The first estimates indicate that, should the current dynamics of the economy hold (high growth with an inflation rate triple that of the peso's devaluation), the Treasury will need to cover US$17 billion in 2011: some US$10 billion could be covered appealing as in recent years to the rest of the public coffers (ANSeS, Central Bank and debt placements at other dependencies, like the Lottery), but thus there would still be a gap of US$7 billion.
Need is not a heresy, but
Of course this number doesn't contemplate the chance that opposing legislation advances including higher spending (with bad liquidation of pensions the government accumulated a balance of 14.5 billion pesos, which would be the cost of the generalization of the "Badaro decision") or less revenues (cutting export taxes or co-participation in the check tax), possibilities that shouldn't be ruled out.
Also, in these circumstances, the option to turn to the reserves, which showed itself to be onerous for the whole population due to it provoking the current monetary overflow (leaving Treasury to take pesos out of the market to buy dollars again), this time appears headed for veto by discounted parliamentary resistance.

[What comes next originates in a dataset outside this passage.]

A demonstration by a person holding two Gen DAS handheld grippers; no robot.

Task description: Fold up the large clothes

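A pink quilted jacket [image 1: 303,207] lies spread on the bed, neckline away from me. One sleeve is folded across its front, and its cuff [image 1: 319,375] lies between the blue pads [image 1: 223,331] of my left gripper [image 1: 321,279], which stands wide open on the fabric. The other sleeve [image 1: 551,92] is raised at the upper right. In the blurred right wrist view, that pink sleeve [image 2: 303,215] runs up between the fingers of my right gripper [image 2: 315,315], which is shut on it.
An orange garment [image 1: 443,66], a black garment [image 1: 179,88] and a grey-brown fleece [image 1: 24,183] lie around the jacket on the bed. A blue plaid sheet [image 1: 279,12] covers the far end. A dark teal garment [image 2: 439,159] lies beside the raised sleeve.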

For that, it's understood that the government will see itself pushed to innovate. According to what LA NACION established, the official strategy for 2011 will seek two goals: to alleviate the debt maturities by trying a friendly refinancing of the heaviest ones and cover the rest with some new emission that, in addition to oxygenating the Treasury, serves to reinsert local businesses in the international financing market and facilitate conditions to reach agreement with the Paris Club.
To lower payouts in 2011, there are two bonds in dollars in the spotlight: the Bonar V, a bullet bond (pays in full on maturity) that amortizes at the end of March, and the Boden 12, the 'corralito' bond, which should return its second-to-last payment at the beginning of August. "To manage to postpone 100 percent of these services, the Nation would reduce by 40% the payments in foreign currency that it has with the private sector for that year," said the consulting firm Delphos Investment.
This, the most important payment of 2011 would end up being that of the GDP coupons, estimated at US$2 billion. But if it's done on December 15th, it will be an issue for the administration that follows. Yesterday, the rate on US Treasury bonds at 10 years fell to 2.56% annual, its lowest in 17 months, which in fact is inciting funds to go out looking around the world for better yields.
THE EXTRA BENEFITS OF A GOOD EMISSION:
* Default: it would serve to certify that the financial world has closed that chapter and would strengthen Argentina's position to handle itself against embargo requests.
* Ratings agencies: they would be obliged to improve the sovereign rating. Moody's put it forth as a precondition for doing so.
* Country-risk: it would contribute to a lowering of that rate because, to post Argentina up on the EMBI board, it would oblige international investment funds to buy more Argentine bonds.
* Resources: it would head off the government going back to try to use reserves to pay debt.
* Access to funds: it would reinsert local businesses into the market with chances to get deals to finance investments.
* Relations: it would be another step toward normalization of relations with the international financial community.